NEW YORK — In Disney's new Broadway musical "The Lion King," the usurper Scar, suffering from a splitting headache, asks Zazu to sing something to cheer him up. No sooner does the feathery courtier launch into "Be our guest . . . " (from that other Disney musical five blocks away) than Scar holds up his hand: "No, no, no! Anything but that!"
Good to see that the Walt Disney Co. can have a sense of humor about itself. But then, right now in the theater world, it can afford to. Despite a tepid critical welcome three years ago for what was roundly labeled "theme park entertainment," "Disney's Beauty and the Beast" is still grossing more than half a million per week at Broadway's Palace Theatre, with six additional productions touring internationally.
And now, come Nov. 13, Walt Disney Theatrical Productions hopes to have another blockbuster on its hands when its stage adaptation of "The Lion King" opens at the New Amsterdam Theatre. And if out-of-town reviews and preview audience buzz are any indication, Disney may also be on the verge of achieving unexpected artistic respectability in the theater world.

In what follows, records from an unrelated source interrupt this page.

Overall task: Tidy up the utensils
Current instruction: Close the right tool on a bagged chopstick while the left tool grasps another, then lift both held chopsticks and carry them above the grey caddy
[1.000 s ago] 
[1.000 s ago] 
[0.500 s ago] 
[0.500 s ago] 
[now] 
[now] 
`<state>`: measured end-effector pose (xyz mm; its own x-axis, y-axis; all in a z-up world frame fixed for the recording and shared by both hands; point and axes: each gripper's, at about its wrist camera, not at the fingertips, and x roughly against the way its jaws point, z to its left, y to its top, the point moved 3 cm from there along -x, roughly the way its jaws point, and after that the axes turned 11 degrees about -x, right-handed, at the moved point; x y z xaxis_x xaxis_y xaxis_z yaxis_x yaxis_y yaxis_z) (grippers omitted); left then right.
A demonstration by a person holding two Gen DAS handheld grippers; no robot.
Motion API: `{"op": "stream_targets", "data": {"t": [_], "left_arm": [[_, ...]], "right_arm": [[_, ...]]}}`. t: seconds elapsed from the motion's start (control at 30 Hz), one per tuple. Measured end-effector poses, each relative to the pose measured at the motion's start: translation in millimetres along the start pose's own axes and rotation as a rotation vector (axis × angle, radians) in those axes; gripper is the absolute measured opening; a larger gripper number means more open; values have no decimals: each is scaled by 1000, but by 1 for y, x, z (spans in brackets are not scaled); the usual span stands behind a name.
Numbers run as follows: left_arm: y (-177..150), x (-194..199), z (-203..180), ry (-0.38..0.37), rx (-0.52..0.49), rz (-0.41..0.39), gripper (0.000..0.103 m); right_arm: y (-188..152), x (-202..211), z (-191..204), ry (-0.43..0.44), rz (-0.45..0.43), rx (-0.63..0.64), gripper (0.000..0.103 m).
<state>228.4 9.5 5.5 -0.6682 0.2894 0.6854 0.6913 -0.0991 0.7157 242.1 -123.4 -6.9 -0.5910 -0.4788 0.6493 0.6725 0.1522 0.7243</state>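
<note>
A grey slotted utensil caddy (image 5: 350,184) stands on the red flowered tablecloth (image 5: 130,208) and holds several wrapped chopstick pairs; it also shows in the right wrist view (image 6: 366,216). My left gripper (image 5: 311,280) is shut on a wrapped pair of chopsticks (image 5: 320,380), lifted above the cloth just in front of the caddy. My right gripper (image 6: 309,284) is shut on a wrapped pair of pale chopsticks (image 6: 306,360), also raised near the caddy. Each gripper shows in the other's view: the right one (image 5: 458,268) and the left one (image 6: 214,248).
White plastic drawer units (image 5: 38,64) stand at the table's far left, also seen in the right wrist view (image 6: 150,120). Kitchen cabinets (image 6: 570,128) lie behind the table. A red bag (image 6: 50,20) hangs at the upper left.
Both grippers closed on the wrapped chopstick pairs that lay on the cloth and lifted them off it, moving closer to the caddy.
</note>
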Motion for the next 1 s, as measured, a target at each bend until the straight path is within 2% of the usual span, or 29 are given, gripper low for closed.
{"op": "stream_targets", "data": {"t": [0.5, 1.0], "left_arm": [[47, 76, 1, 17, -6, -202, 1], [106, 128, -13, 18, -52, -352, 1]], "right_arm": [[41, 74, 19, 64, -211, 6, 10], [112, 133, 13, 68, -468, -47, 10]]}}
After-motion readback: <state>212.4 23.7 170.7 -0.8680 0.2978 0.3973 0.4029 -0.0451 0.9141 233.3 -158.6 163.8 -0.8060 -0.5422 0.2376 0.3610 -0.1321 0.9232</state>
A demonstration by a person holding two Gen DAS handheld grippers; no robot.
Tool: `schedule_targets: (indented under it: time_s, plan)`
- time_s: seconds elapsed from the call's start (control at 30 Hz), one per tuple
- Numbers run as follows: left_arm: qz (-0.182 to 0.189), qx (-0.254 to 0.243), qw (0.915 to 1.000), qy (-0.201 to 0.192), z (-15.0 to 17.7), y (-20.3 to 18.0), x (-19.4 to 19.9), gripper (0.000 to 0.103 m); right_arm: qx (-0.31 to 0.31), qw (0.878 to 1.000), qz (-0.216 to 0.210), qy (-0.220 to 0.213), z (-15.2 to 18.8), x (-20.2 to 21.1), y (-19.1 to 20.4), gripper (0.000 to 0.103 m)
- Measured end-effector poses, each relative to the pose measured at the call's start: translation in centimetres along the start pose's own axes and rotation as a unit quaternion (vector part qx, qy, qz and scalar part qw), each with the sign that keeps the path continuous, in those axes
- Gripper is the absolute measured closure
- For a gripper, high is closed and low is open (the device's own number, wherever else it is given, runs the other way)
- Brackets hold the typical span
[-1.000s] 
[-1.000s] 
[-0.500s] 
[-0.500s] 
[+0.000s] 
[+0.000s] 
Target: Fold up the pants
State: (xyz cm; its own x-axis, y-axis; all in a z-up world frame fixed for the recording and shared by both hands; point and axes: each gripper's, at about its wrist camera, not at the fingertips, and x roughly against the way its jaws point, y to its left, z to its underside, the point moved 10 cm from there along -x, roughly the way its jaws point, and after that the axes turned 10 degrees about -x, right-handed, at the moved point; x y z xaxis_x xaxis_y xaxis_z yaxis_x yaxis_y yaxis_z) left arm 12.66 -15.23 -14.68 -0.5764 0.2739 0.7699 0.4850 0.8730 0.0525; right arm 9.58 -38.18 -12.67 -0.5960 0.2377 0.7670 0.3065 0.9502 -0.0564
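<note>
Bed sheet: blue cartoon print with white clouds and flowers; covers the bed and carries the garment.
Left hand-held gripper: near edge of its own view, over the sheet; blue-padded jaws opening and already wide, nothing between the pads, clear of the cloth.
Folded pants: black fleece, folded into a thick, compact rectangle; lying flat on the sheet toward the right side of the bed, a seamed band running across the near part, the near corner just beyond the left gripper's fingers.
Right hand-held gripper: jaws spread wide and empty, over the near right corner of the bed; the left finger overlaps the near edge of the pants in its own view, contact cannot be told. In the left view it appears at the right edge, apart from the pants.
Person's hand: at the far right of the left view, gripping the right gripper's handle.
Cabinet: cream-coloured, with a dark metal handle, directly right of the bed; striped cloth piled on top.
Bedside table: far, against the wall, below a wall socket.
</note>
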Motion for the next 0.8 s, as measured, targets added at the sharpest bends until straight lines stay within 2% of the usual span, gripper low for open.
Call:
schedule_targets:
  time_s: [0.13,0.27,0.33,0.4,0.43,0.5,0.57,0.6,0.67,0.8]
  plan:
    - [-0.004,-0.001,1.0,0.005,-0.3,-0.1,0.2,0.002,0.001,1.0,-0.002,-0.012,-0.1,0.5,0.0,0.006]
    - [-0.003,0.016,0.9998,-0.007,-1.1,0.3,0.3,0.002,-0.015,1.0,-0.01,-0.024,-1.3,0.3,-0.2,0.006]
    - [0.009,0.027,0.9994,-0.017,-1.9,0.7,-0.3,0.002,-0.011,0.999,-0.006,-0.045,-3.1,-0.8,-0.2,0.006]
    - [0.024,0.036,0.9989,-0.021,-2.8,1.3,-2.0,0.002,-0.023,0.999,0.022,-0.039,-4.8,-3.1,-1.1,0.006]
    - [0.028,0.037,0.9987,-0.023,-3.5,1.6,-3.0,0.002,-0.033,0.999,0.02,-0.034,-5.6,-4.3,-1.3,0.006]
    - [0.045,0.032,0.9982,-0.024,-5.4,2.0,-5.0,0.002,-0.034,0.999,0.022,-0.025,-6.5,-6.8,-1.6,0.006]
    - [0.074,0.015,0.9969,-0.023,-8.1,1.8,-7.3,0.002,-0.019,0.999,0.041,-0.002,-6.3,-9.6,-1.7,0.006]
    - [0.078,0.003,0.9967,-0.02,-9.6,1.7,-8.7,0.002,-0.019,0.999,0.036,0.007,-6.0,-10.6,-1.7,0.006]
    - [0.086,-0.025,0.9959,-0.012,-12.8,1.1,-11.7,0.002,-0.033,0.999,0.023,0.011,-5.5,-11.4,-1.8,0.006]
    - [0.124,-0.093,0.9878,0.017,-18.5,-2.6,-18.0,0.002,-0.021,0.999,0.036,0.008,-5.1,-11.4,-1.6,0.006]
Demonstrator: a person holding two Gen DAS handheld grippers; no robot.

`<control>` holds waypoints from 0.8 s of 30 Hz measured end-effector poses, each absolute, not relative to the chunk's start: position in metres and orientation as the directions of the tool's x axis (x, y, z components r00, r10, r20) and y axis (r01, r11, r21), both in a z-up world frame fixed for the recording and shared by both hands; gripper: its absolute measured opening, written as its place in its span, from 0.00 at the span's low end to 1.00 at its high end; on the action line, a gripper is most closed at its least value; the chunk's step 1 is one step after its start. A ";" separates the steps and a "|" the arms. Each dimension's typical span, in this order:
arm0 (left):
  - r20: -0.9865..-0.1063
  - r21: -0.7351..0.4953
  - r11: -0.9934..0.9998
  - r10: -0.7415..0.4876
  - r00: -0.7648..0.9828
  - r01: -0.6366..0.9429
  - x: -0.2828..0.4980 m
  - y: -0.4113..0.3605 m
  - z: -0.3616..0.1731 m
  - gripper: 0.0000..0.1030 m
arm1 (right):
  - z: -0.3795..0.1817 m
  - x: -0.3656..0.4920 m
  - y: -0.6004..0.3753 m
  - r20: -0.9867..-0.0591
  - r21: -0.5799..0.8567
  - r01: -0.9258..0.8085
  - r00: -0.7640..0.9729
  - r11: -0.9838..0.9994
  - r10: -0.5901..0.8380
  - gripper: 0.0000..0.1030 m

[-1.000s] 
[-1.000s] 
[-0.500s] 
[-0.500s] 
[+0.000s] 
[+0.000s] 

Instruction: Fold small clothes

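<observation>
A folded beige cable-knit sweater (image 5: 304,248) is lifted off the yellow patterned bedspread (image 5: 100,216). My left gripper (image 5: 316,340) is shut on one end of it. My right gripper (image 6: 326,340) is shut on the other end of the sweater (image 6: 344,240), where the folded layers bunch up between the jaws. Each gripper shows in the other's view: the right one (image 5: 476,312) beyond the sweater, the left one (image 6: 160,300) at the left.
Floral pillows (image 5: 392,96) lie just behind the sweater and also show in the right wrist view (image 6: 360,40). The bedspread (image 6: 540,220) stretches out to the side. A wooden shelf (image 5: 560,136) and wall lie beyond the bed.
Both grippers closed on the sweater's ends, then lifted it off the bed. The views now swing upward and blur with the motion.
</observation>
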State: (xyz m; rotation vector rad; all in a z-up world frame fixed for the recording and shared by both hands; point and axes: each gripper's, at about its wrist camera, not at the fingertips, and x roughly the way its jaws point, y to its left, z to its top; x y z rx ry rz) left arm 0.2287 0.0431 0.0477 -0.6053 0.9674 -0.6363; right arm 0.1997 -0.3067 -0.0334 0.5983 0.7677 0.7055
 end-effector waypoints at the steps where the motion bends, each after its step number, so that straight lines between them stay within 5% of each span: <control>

" 'Lion King' leaps to theater's cutting edge," ran the headline of a feature story by USA Today critic David Patrick Stearns about a pre-Broadway stop in Minneapolis. "An audacious, cross-cultural re-envisioning of the film," wrote Mike Steele, the Minneapolis Star Tribune's theater critic.
Cutting edge? Audacious? . . . Disney? While New York critics may yet rain on the parade, it still wasn't supposed to be this way. Three years ago, when "Beauty and the Beast" bowed, the "Disneyfication" of Broadway was something to be decried, as a corporation with deep pockets was expected simply to substitute bludgeoning special effects for artistic invention. (The budget for "The Lion King" is rumored to be about $15 million, making it the most expensive musical ever created.)
Yet now, as the 1997-98 season revs up, lo and behold, "The Lion King" appears to be in a position to challenge the until-now shoo-in for prizes, "Ragtime," Livent's acclaimed musical, which opens at the new Ford Center for the Performing Arts in January.
"We always try to have an artistic success, to do something original," said Disney Chief Executive and Chairman Michael Eisner in a recent telephone interview. "Before 'Beauty and the Beast,' the Walt Disney Co. had never before translated an animated feature to the Broadway musical stage. Having done that, we had to find a whole new conceit for 'The Lion King.' "
If Disney's "Lion King" is to become, as many are predicting, a landmark musical, it will be largely the result of two pivotal decisions: first, an internal shuffle two years ago that led Eisner to name Peter Schneider and Thomas Schumacher, president and executive vice president of Walt Disney Feature Animation, respectively, to also head up Walt Disney Theatrical Productions. And second, Schumacher made the critical choice of naming as director Julie Taymor, a 44-year-old experimental theater and opera director and costume and puppet designer ("The Green Bird" and "Juan Darien: A Carnival Mass" as well as L.A. Opera's "Flying Dutchman"). She has chosen to tell the story of "The Lion King" onstage through techniques of masks, puppets and shadow play.
The show opens with a pageant of extravagant visual and vocal elements, a rendition of "The Circle of Life" punctuated with South African choral chants and percussive explosions as a huge silk sun rises over the Serengeti plain to reveal a stylized parade of animals: majestic giraffes (people on stilts), a lumbering elephant (worked by four people), leaping gazelles (sculptures strapped to dancers' bodies), galloping zebras (actors harnessed with lightweight sculptures), a sinuous, life-size wooden cheetah (extending from the midriff of the dancer visibly working her on wires), thundering wildebeests (gigantic masks), swirling birds (propelled on wires by actors) and, of course, lions, played by actors whose faces are visible, their masks hovering above them like ancient headdresses, cable-operated to shoot forward at dramatic moments.
It is such a stunningly original opening that audiences invariably have burst into excited cries and applause. Yet immediately after a blackout, Taymor switches to a single small object in the simplest form of theater--a mouse puppet in shadow play. And this mixture of simplicity and animatronic sophistication is a metaphor for the synthesis of Taymor's odd coupling with Disney.
"I'd known of Julie's work since 1984 when I tried to present her 'Liberty's Taken' at the Olympic Arts Festival," says Schumacher, who himself has an extensive background in nonprofit theater, both at the Mark Taper Forum and in helping to present Peter Brooks' "Mahabharata" and Ingmar Bergman's stage production of "Miss Julie."